A Christian flag flies below the flag of the United States. | (Photo: Pixabay / SESpider)

The city of Boston may legally deny a request to fly a Christian flag on a City Hall flagpole while accepting other cultural groups' requests to fly their flags, a federal judge ruled on Wednesday.

According to U.S. District Court Judge Denise J. Casper, the the city does not have to fly a Christian flag with a cross on it from a municipal flagpole on the same day in which the Christian civic group Camp Constitution hosts its Constitution Day and Citizenship Day events at City Hall Plaza.

The city had previously denied the request by the organization's director, Harold Shurtleff, last year on grounds that an unwritten policy doesn't permit the flying of nonsecular flags from the municipal flagpole.

The city would permit the group to hold its event and even fly a Christian flag, but just not from the city's flagpole. It would also let the group fly a nonsecular flag from the flagpole if it wanted.

Casper ruled that the city had not "unlawfully restricted Plaintiffs' ability to speak publicly."

"The City has only denied Plaintiffs permission to compel the City to endorse a particular religion by raising the Christian flag," the judge wrote in her 18-page ruling. "Given the range of options available to Plaintiffs for their event on City-owned property, the Court concludes Plaintiffs are unlikely to suffer irreparable harm without an injunction."

Shurtleff and his attorneys at the Liberty Counsel had argued in a lawsuit that his constitutional rights had been violated by the city's denial. The lawsuit against the city claimed that the city regularly flies flags that contain "explicit religious" language and symbols.

One of those flags, he argued, is the city's own flag. The Boston city flag contains the Latin phrase for "God be with us as he was with our fathers."

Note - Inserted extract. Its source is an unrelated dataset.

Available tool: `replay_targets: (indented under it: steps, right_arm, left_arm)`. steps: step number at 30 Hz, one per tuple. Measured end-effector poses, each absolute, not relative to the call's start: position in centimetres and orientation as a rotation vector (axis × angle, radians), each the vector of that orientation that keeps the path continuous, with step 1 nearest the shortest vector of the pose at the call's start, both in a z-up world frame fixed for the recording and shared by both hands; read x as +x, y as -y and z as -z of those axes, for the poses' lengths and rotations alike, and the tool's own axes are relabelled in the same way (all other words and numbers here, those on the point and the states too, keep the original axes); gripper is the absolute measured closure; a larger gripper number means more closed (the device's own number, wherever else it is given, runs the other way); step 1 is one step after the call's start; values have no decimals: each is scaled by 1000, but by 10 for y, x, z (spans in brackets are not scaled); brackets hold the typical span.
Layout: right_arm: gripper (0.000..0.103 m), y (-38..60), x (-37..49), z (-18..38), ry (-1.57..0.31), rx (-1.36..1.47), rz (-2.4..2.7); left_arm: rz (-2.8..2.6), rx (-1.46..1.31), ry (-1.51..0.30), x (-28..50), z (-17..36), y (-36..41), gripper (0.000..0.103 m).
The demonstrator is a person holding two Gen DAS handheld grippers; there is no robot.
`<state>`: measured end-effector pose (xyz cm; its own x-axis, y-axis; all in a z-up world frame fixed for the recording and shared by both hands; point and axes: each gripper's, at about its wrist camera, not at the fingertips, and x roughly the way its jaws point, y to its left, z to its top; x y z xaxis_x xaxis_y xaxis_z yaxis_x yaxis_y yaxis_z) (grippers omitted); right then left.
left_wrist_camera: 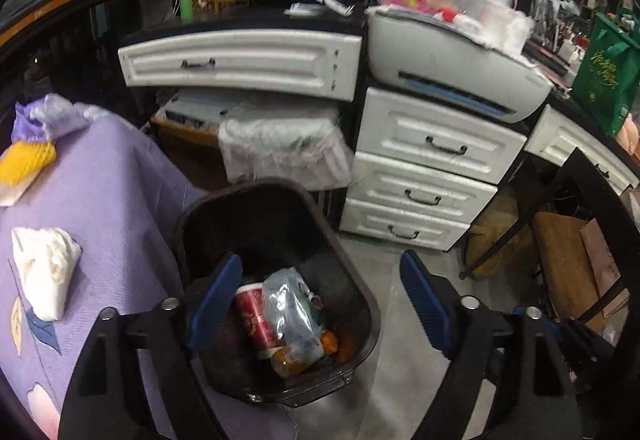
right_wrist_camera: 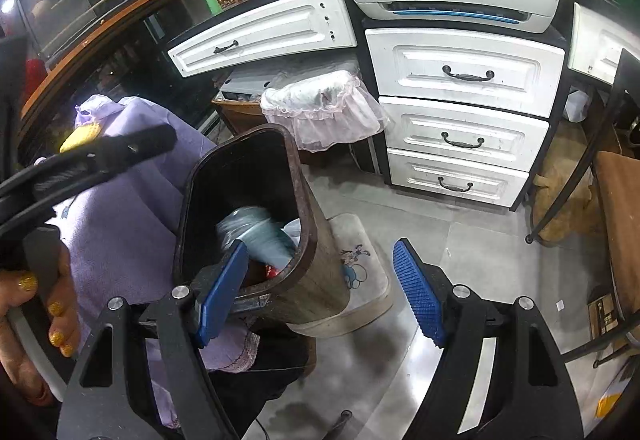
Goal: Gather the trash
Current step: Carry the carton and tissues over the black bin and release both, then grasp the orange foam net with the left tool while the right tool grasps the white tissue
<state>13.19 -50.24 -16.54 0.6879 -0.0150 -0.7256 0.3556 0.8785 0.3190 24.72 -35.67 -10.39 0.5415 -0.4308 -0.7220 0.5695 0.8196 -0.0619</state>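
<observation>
Cluttered white drawers (left_wrist_camera: 440,143) and a printer (left_wrist_camera: 452,71) are filling the background, with a purple cloth (left_wrist_camera: 112,199) spreading to the left of your fingers and grey floor showing to their right.

You are holding the left gripper (left_wrist_camera: 320,304) released, its blue pads wide apart with nothing pressed between them. The bin (left_wrist_camera: 280,199) is sitting directly under and between those pads, and a crinkly bag (left_wrist_camera: 292,304) is lying inside it against a red cup (left_wrist_camera: 256,316). In the right wrist view the bag is showing only as a blur, so it may be dropping or settling; I cannot tell which. Your right gripper (right_wrist_camera: 320,292) is also standing released and empty, its left pad just over the bin's near rim.

Trash waiting on the cloth, well left of your left pad, is looking like this: a white wad (left_wrist_camera: 44,268), crumpled and probably tissue, and a yellow net (left_wrist_camera: 24,159) farther off. Both are likely feather-light, soft and squashy, neither fragile nor slippery. Pinch the wad across its bulging middle, closing deep so you are not catching only a loose corner or the cloth beneath.
</observation>
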Motion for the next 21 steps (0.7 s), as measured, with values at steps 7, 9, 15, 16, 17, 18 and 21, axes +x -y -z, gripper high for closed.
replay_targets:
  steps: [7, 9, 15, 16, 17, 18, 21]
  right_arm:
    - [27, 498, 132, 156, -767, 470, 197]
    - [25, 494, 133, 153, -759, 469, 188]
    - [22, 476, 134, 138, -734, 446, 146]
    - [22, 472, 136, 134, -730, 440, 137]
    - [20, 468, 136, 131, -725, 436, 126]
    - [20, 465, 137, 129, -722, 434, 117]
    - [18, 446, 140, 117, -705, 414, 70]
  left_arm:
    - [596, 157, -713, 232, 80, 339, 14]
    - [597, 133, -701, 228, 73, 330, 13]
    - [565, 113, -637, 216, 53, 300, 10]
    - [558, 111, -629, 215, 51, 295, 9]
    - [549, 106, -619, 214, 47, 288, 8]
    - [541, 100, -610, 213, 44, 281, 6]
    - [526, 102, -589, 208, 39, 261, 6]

The lawsuit also points out how the city allows the Bunker Hill Flag to be raised to commemorate the Revolutionary War Battle of Bunker Hill on Bunker Hill Day each June 17.

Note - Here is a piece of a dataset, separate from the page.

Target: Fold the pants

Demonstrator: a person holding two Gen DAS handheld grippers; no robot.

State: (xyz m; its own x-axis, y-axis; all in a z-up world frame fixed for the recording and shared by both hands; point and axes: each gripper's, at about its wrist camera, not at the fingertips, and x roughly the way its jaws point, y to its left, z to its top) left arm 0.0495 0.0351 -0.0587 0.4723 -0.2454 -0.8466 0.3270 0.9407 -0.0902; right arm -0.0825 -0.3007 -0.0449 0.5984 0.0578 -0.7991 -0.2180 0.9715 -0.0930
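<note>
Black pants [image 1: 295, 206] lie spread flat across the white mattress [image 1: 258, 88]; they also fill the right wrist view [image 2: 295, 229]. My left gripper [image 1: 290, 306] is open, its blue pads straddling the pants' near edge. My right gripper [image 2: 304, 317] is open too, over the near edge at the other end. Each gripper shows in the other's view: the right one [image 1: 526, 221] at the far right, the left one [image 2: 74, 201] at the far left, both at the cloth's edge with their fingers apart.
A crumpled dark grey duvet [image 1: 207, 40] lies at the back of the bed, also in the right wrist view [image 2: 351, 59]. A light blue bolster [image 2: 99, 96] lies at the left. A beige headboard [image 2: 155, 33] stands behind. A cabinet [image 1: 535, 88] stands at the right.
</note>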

The Bunker Hill Flag contains a red St. George's Cross and a small green pine tree against a white square in the upper left corner of the mostly blue flag.

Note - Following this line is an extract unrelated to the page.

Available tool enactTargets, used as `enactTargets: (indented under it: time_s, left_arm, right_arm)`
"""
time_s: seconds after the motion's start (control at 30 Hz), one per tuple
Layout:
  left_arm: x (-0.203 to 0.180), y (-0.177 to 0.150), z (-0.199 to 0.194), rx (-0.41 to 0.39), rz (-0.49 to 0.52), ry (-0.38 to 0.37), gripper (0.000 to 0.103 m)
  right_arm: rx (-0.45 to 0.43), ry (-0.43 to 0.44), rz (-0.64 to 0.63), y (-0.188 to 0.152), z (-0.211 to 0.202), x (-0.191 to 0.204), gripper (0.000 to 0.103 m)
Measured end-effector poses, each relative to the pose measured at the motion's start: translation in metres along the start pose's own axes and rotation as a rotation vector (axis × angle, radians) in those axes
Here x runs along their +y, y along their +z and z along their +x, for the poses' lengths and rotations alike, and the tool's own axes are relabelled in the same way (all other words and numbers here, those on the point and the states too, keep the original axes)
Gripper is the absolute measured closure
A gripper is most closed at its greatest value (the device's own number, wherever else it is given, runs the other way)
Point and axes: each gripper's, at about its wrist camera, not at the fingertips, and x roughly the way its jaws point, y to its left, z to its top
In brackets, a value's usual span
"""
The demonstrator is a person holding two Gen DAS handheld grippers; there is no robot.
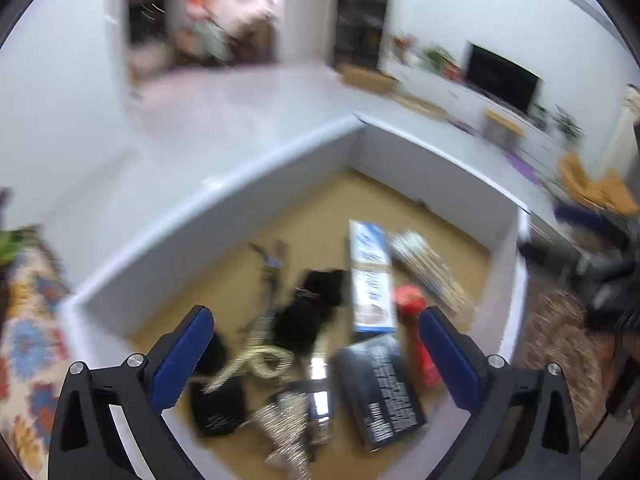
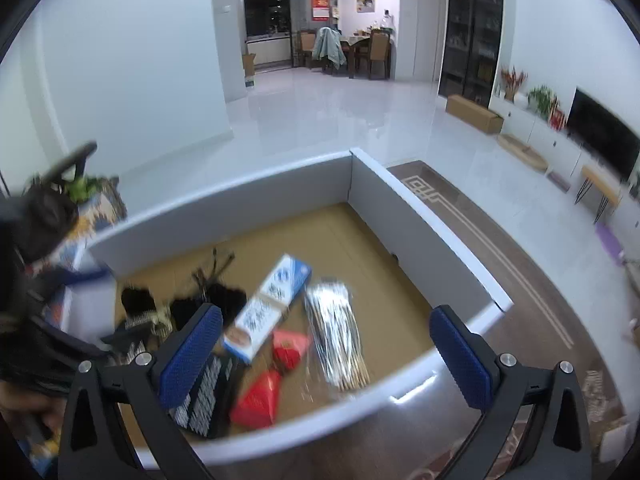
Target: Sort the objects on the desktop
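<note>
A white-walled box point(image 1: 224, 216) with a brown floor holds the desktop objects; it also shows in the right wrist view point(image 2: 224, 216). Inside lie a blue-and-white carton point(image 1: 370, 276) point(image 2: 272, 304), a black printed box point(image 1: 380, 392) point(image 2: 204, 392), red packets point(image 1: 412, 320) point(image 2: 272, 380), a shiny silver packet point(image 1: 428, 268) point(image 2: 336, 336), black items point(image 1: 308, 308) point(image 2: 224, 300) and a silver coiled strap point(image 1: 260, 360). My left gripper point(image 1: 316, 356) is open and empty above the box. My right gripper point(image 2: 328, 356) is open and empty above the box's near wall.
A patterned cloth point(image 1: 28, 320) lies left of the box. A brown rug point(image 2: 480, 216) lies right of it. The left hand's gripper body point(image 2: 44, 216) shows blurred at the left of the right wrist view. A TV point(image 2: 604, 136) and cabinet stand at the far right.
</note>
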Motion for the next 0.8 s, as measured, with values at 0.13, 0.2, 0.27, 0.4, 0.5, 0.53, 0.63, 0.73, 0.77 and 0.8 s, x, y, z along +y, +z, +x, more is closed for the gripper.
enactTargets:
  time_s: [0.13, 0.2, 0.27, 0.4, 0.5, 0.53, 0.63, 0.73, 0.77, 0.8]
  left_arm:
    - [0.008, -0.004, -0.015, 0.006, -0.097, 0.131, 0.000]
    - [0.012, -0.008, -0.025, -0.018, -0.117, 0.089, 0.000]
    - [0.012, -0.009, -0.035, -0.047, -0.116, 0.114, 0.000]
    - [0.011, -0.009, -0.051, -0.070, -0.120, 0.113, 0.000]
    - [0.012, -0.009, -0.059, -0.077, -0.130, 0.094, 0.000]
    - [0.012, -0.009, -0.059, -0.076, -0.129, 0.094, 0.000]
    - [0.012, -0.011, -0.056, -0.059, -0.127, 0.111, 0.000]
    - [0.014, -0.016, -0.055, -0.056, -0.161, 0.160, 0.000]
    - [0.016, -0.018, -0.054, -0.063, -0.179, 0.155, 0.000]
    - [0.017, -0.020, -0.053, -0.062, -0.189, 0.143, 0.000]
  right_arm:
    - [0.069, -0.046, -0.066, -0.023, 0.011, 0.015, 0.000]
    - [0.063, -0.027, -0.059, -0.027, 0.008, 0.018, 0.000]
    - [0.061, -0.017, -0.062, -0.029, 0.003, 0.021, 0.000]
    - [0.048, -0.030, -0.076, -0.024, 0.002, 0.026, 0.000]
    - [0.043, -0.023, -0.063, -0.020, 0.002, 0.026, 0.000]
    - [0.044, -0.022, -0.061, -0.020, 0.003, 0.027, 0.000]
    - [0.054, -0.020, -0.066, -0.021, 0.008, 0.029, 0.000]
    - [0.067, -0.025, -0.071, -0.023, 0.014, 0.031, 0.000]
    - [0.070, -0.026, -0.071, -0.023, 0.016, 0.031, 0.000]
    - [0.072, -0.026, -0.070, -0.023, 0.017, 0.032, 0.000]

Additionally, the lawsuit details the religious significance of the Portuguese flag that has been allowed to fly in the past on the City Hall Plaza flagpole.

"Defendants' unwritten policy that prohibits 'non-secular' flags in the City's designated public forum of the City Hall Flagpoles is unconstitutional in that it grants unbridled discretion to government officials to determine what is 'non-secular' and therefore to impermissibly ban expressive displays on the basis of content, viewpoint, or other unconstitutional grounds," the lawsuit contends.

Casper argued in her ruling that the flags that Shurtleff mentioned all pass the "Lemon test" because their "primary effort is not to advance or inhibit religion."

"The names of the flags alone are enough to reveal their primary purposes," she wrote. "The Christian flag primarily represents a specific religion, while the other cited flags represent a sovereign nation, a city government and a group committed to remembering a military victory."

The lawsuit argues that the city's unwritten policy preventing the flying of nonsecular flags constitutes "an unconstitutional prior restraint on speech."

"Today's ruling disregards the evidence that the city of Boston treats its flagpole as a public forum for all applicants except when it comes to a religious viewpoint," Roger Gannam, Liberty Counsel assistant vice president of legal affairs, said in a statement. "The Constitution does not allow the city to treat Camp Constitution and other Christian organizations differently from all others who are allowed to raise their flags for important events."

Courthouse News Service reports that Liberty Counsel vowed in a statement to appeal the ruling.

"The District Court acknowledged the exclusion of the flag was content-based censorship and that the city historically allowed a wide array of private speech, but the judge denied the preliminary injunction," the statement reads. "And, despite the fact that the city's policy refers to the flagpole as a 'public forum,' the opinion makes no mention of this critical fact."